• _Task statement_: Write out the stretch of lines below that begins at the line with "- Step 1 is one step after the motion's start" and ends at the line with "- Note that", including both, exactly as given and nothing more.
>>>
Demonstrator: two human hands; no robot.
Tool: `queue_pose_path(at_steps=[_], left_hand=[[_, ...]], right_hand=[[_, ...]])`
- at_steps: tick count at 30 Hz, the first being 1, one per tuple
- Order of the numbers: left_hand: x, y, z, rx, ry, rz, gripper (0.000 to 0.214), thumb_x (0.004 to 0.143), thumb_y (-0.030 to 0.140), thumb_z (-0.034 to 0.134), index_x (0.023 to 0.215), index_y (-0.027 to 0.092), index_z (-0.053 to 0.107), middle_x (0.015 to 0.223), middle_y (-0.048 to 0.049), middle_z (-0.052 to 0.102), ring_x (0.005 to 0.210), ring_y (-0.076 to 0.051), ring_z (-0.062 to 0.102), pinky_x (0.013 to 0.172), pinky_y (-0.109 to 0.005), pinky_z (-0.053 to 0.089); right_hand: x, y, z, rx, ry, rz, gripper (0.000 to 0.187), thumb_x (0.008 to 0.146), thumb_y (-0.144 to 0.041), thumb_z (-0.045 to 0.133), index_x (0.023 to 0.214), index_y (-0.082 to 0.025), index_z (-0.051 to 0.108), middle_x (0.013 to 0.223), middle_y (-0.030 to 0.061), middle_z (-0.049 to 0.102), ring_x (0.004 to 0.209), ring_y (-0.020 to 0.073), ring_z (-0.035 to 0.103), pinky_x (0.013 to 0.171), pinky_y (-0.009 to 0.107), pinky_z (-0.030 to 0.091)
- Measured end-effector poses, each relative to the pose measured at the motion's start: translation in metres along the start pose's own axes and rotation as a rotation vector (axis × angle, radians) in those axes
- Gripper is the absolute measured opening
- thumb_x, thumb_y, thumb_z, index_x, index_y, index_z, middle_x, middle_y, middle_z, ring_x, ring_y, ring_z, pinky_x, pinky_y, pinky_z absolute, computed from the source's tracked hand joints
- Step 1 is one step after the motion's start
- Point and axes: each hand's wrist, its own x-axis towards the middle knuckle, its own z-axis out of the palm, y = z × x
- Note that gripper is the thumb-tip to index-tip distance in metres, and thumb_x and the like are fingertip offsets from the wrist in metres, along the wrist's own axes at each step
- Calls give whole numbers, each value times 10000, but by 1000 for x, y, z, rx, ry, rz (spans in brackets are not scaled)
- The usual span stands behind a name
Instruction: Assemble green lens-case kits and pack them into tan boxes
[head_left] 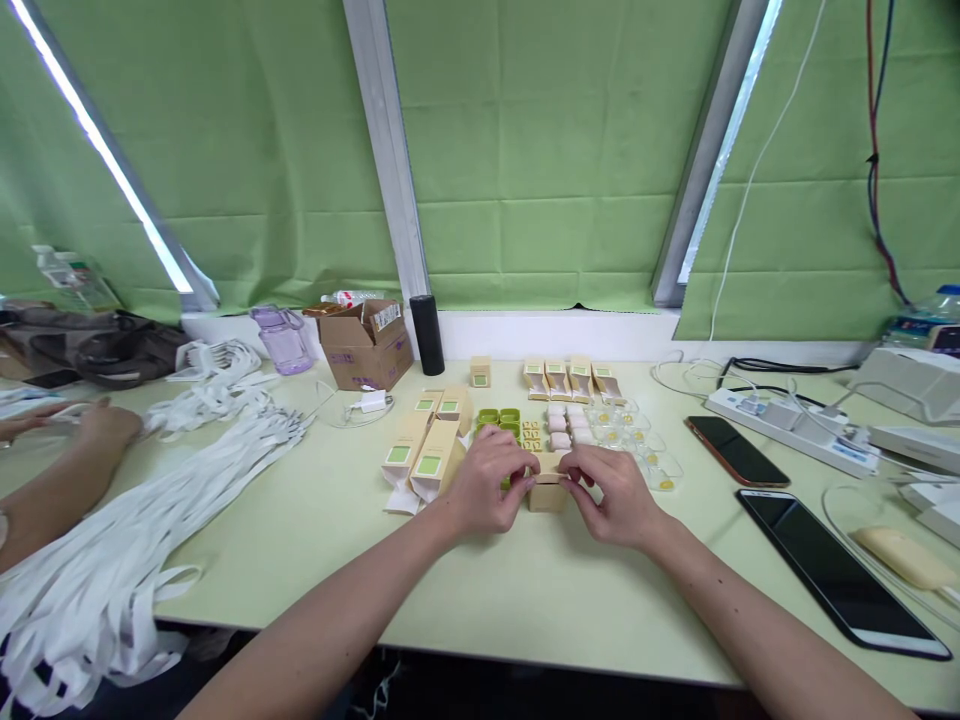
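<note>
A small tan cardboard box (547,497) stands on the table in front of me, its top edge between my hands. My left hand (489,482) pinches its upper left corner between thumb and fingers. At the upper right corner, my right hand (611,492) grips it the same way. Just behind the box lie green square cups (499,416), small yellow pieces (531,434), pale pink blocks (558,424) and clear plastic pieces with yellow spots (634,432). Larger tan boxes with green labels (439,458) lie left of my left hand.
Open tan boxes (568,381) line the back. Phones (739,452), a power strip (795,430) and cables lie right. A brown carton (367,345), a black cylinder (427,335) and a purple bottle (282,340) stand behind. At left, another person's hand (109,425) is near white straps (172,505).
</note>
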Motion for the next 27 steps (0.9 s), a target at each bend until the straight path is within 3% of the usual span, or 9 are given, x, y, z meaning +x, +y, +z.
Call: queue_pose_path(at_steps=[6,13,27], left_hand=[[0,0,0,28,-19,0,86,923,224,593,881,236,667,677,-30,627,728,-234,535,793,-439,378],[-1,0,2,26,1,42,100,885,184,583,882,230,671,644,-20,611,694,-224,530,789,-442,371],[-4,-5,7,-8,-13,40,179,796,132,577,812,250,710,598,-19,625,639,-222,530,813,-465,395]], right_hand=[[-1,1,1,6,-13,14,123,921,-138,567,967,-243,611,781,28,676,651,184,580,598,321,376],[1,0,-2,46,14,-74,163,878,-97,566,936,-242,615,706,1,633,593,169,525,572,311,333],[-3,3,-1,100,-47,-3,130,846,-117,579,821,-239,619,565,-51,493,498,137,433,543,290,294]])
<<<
• _Exercise solution_:
- Step 1 is one step after the motion's start
- Point and axes: each hand's wrist, its own x-axis towards the middle knuckle, its own z-axis out of the palm, y = z × x
- Note that gripper is the thumb-tip to index-tip distance in metres, and thumb_x and the like are fingertip offsets from the wrist in metres, along the wrist's own axes at each step

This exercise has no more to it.